Contractual Obligations/Commercial Commitments: Our total contractual obligations and other commercial commitments are approximately $20.9 billion as of March 31, 2008 compared with $21.4 billion as of December 31, 2007. Our total contractual obligations and other commercial commitments as of March 31, 2008 decreased compared with December 31, 2007 primarily due to periodic payments related to these types of obligations which were greater than new commitments made in the ordinary course of business during the quarter.

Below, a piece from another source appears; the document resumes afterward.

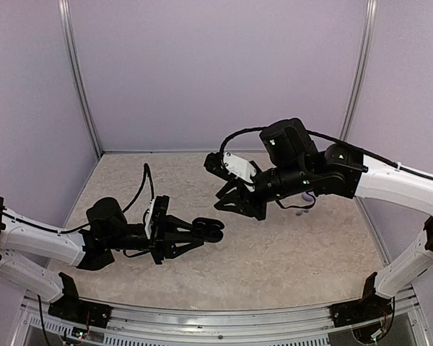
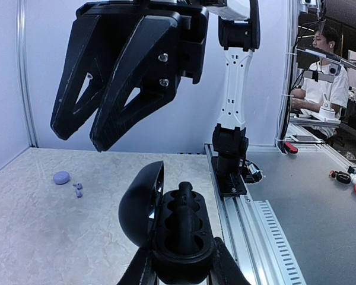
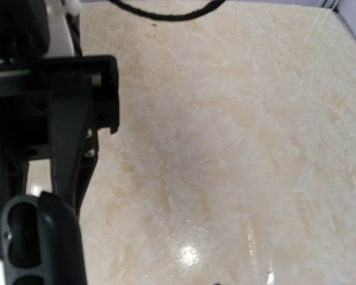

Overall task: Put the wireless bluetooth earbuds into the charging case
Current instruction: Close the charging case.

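The left gripper (image 1: 211, 229) is clamped on the black charging case (image 2: 178, 231) and holds it raised off the counter (image 2: 35, 237), near the middle. The lid (image 2: 139, 202) is swung open to one side and the wells are turned upward. This looks deliberate: it offers the openings to the other arm, so a bud can be lowered straight in. Dark rounded shapes sit in the wells. Whether they are black buds already seated cannot be told, as black blends into black.

The right gripper (image 2: 83, 133) hangs just above the open case with its fingers pointing down at it, apparently lined up for an insertion. Its fingers are close together, but whether they pinch a bud or are simply nearly closed cannot be told.

The lavender earbuds (image 2: 78, 190), tiny, lie on the counter to the right, under the right arm and well apart from the case. A lavender oval piece (image 2: 62, 177) lies just beside them.
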### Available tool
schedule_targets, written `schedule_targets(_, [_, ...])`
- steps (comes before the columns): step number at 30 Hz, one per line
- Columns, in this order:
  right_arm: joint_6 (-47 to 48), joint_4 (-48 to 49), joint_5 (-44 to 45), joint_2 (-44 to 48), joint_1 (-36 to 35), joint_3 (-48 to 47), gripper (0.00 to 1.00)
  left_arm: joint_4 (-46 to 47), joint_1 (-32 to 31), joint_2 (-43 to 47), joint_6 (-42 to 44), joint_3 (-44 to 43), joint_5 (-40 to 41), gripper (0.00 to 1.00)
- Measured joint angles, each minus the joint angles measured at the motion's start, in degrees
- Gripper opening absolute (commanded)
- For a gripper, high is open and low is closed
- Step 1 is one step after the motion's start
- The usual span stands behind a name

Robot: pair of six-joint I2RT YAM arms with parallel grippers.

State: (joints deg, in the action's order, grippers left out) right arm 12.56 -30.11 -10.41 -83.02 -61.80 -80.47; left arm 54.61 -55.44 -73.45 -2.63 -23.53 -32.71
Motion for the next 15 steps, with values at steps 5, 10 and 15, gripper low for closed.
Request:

FACTORS AFFECTING RESULTS, LIQUDITY AND CAPITAL RESOURCES
The following is a discussion of certain factors that may affect our results of operations, liquidity and capital resources. The following discussion should be read together with the information under the heading "Factors Affecting Results, Liquidity and Capital Resources" in Item 7 of our 2007 Annual Report on Form 10-K, which provides a more complete discussion of factors affecting us, including market risks and other significant risks, our PTF strategy, utility rates and regulatory matters, electric system reliability, environmental matters, legal matters, industry restructuring and competition and other matters.
POWER THE FUTURE
Under our PTF strategy, we expect to meet a significant portion of our future generation needs through the construction of the PWGS and the Oak Creek expansion by We Power. We Power will lease the new units to Wisconsin Electric under long-term leases, and we expect Wisconsin Electric to recover the lease
payments in its electric rates. See Factors Affecting Results, Liquidity and Capital Resources -- Power the Future in Item 7 of our 2007 Annual Report on Form 10-K for additional information on PTF.

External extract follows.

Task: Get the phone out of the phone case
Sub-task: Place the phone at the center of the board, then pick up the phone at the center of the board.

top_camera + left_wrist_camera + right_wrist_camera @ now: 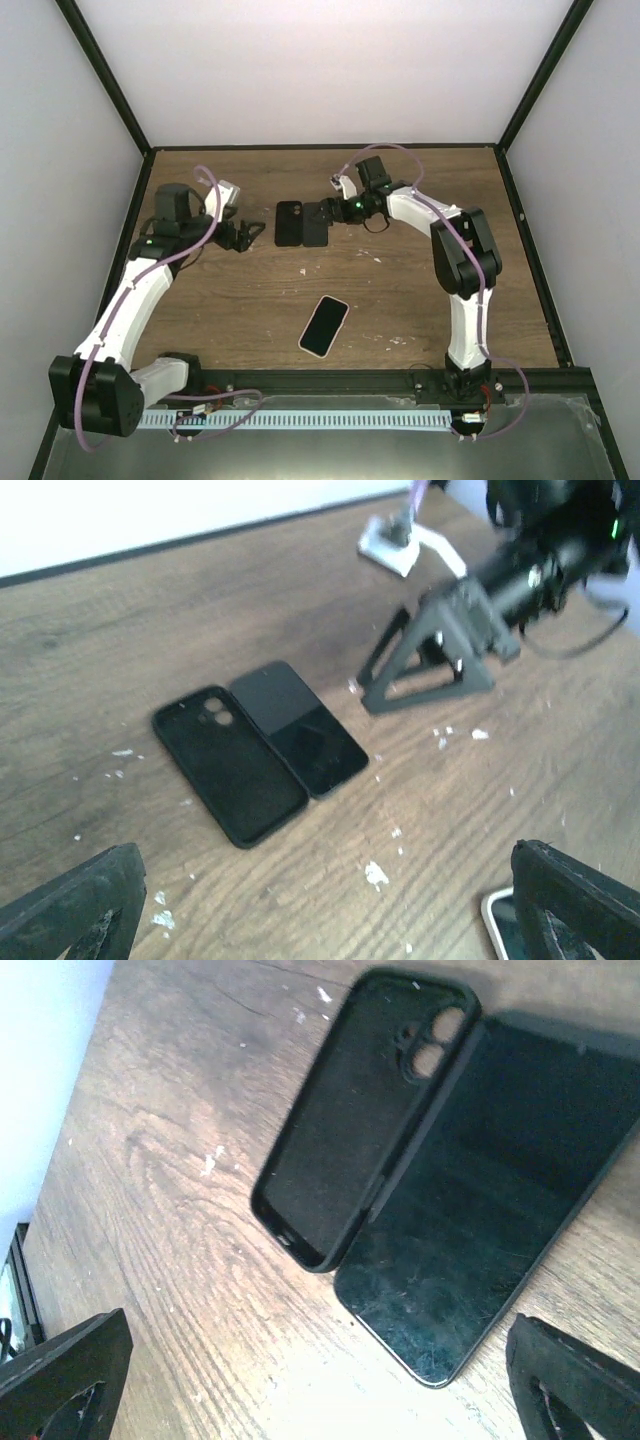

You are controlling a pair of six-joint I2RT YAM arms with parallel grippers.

Port Washington: Construction of PWGS 2 is essentially complete. Final testing of the unit is in progress. The unit is expected to begin commercial operation during the second quarter of 2008.
Oak Creek Expansion: Construction commenced in June 2005. Adverse weather during the 2007-2008 winter season presented difficulties for the construction contractor; however, the contractor continues to forecast that the units will be completed on schedule. At this time we cannot predict what impact there will be on the project.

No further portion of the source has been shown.